After a valiant decade-long quest, scientists at the Johns Hopkins University School of Medicine say they have discovered a new role for a pair of enzymes that regulate genome function and that, when missing or mutated, link brain tumors, blood cancers and Kleefstra’s synthesis Syndrome and other diseases – a rare genetic neurocognitive disorder.
The new findings were published on November 21 in Epigenetics and Chromatinwhich could eventually help scientists understand diseases caused by the disruption of these enzymes and develop new treatments for them.
“A better understanding of how enzymes affect the activity of our genome can provide valuable insights into biology and could help researchers design new treatments for disease,” said Sean Taverna, Ph.D., Johns Associate Professor of Pharmacology and Molecular Sciences. Hopkins University School of Medicine.
The research began more than a decade ago, when Taverna was looking for factors that affect the DNA activity of Tetrahymena thermophila, a single-celled freshwater organism. In the original study, the team discovered a previously unknown signal that a single-celled organism uses to “mark” genes it has turned off.
The marks are located on histones, which act as spools and tightly wind the DNA, normally shutting down genes and protecting the DNA from damage. If the Tetrahymena couldn’t add the mark — a process called methylation, which adds a chemical mark to part of a histone called H3K23 — the DNA was damaged and the cells grew poorly.
In a follow-up study published in 2016, Taverna found that the H3K23 position is conserved between Tetrahymena and mammals, including humans. However, the enzymes that control how chemical tags are placed on H3K23 vary among species.
Without these enzymatic H3K23 methylation “writers,” researchers have found it difficult to study the role of H3K23 in human biology and disease.
So, Taverna, recent Ph.D. David Vinson, MD, professor of oncology and pathology at the Johns Hopkins Kimmel Cancer Center, and Srinivasan Yegnasubramanian led a new study to find the mammalian enzyme that adds a chemical tag to H3K23.
After screening many enzymes that write methylations, Vinson found only a pair of enzymes, EHMT1/GLP and EHMT2/G9a, that place chemical tags at H3K23 histone positions.
When the researchers used drug inhibitors and genetic mutations targeting the enzyme pair in lab-grown human brain cells (neurons), the enzyme’s ability to place methylation tags on H3K23 histone sites was significantly reduced.
“With this initial precedent established in human neuronal cells, the door is now open to study the role of these enzymes and H3K23 modifications in the context of many health and disease conditions, including human cancer,” Yegnasubramanian said.

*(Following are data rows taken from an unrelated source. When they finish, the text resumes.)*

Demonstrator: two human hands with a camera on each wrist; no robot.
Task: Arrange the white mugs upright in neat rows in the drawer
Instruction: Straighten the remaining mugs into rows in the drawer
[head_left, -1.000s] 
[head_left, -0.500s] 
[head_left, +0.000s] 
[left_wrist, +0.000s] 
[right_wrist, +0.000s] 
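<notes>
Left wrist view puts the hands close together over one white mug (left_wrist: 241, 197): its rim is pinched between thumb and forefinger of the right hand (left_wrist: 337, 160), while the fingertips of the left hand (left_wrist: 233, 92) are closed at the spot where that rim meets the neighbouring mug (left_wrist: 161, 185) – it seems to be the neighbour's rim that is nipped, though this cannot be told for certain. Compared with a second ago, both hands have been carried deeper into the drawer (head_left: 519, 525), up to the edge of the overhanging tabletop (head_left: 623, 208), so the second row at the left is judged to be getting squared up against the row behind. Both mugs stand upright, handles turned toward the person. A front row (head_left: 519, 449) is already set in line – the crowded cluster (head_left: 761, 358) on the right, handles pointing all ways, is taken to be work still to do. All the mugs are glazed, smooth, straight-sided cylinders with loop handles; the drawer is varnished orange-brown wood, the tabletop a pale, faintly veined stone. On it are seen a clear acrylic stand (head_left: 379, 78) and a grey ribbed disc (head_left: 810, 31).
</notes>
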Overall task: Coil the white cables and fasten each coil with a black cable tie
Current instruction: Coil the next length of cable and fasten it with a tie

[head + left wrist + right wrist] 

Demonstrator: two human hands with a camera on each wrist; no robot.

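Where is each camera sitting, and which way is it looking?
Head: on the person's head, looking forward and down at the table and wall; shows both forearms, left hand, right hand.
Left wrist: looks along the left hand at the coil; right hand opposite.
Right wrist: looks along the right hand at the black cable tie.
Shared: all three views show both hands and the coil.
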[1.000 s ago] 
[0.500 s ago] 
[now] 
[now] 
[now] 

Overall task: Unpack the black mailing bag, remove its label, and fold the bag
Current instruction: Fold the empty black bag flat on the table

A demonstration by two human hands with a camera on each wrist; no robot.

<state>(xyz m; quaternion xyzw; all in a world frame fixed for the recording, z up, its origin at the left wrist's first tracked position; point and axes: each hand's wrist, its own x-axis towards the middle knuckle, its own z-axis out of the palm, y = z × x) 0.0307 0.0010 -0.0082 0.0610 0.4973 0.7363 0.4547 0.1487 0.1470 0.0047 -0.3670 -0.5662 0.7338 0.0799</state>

Now that the researchers know that EHMT1/GLP and EHMT2/G9a place chemical tags at H3K23 histone positions, they aim to understand the precise mechanism of how they do so and develop drugs that target this activity.
“We want to better understand why disease occurs when these enzymes don’t work properly, and their connection to H3K23,” Taverna said.
In addition to Taverna, Yegnasubramanian and Vinson, other researchers who contributed to the study were Kimberly Stephens of the University of Arkansas for Medical Sciences; Robert N. O’Meally, Shri Bhat and Robert Cole of Johns Hopkins University; and Walter Blair Dancy of the Reed Army Institute.
Funding for this study was provided by the National Institutes of Health (R01GM118760, R01CA221306, and F31GM130114), the National Science Foundation, the Irving A. Hansen Memorial Foundation, and the Commonwealth Foundation.